More than 250 languages were spoken by Aboriginal and Torres Strait Islanders at the time of European settlement. Today, 90% are considered endangered. In honour of the 2019 United Nations International Year of Indigenous Languages, proud Indigenous young person Steph shares her experience of learning Wiradjuri and why it’s important to her.
Stephanie Yuwin Ngadhi (my name is). I am a mixture of cultures. A product of invasion, migration, and survival. My ancestors came from Scotland, Ireland, Britain, and Kenebri (a tiny town in Northern NSW) bordering Wiradjuri, Wailwan, and Gamileroi country.
Talking about my culture is a source of pride and vulnerability for me. It was not safe for my ancestors to be proud of their Aboriginality, speak language, practice culture, have Aboriginal children. Our culture is passed down orally; I only know what I have been told. Our Elders have passed on. Our culture will become extinct from our family if we do nothing to stop it. Our language already lost.
I am fluent in English. The language of colonisers. The language of my school, university, and workplace. The language of my family.
I am learning Wiradjuri. The language of my ancestors. The language of my family.
There is no duolingo for Indigenous languages and no classes nearby. So my partner bought me a Wiradjuri dictionary for my last birthday. I was ecstatic. To me, this was the key to connecting to my culture. I perused the pages. Practiced the words. Struggling to roll my r’s. The sounds fell awkwardly off of my tongue. A crude reminder of what was lost.

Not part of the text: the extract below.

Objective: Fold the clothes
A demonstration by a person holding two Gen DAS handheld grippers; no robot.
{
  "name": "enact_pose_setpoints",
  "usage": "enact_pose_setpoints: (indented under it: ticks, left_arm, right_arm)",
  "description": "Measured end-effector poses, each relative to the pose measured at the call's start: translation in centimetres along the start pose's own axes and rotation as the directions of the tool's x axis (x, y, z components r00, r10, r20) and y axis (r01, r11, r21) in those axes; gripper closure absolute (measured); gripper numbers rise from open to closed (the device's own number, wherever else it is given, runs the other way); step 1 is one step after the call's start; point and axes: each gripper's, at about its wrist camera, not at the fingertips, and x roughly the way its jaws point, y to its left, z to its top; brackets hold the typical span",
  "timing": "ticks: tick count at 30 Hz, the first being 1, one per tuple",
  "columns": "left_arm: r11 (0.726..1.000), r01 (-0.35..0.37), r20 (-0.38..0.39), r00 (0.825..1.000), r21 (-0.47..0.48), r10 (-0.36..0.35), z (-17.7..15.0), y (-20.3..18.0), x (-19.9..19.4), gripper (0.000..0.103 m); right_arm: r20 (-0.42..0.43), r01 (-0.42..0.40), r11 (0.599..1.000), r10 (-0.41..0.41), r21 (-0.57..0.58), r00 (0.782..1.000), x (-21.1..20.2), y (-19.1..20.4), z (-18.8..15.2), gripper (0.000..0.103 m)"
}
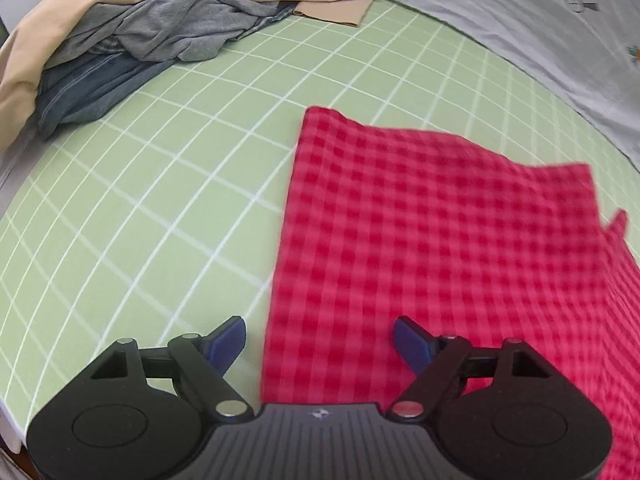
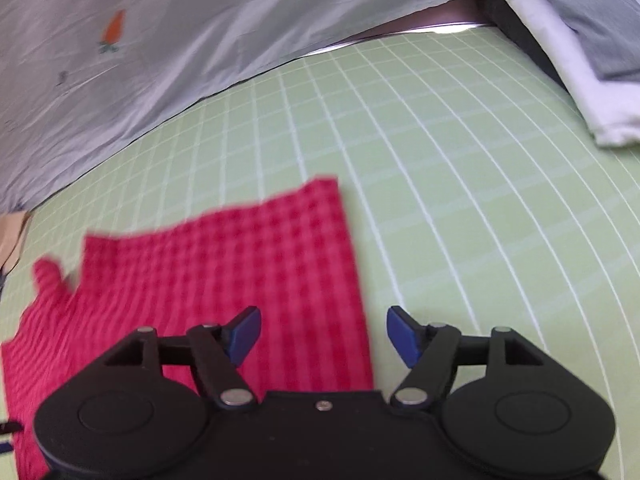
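Both the left gripper (image 1: 319, 336) and right gripper (image 2: 323, 328) are hovering spread and empty over the soft, limp red checked cloth (image 1: 432, 248), likely best pinched at its near corners

Red-checked cloth (image 1: 432, 240) on a green, white-gridded mat (image 1: 160, 200).
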Motion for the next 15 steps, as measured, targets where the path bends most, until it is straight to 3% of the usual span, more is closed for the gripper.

Learning my language has been difficult. Learning my language has been awkward. Learning my language has been lonely. But learning my language has been healing.
2019 is the United Nations International Year of Indigenous Languages and the spirit of revival in Australia is strong. I have chosen to share my language learning on social media. Wiradjuri language sprinkled throughout my profile. With the help of a dictionary and app I am able to practice language in my daily life. Teaching friends, family, and myself along the way. My progress has been slow but I know more words than I knew a year ago and that makes me feel walan (strong).
What doors does an Indigenous language open in Australia? Are there any? Ngawa (Yes).
Learning Wiradjuri has connected me to my culture in ways I didn’t know were possible for me. I only wish I could have had the opportunity to learn sooner. I am stronger in my identity and better prepared to share this with my family, to get them learning earlier than I did. This makes me incredibly hopeful for the revival of culture in our family.
Mandaang guwu (Thank you).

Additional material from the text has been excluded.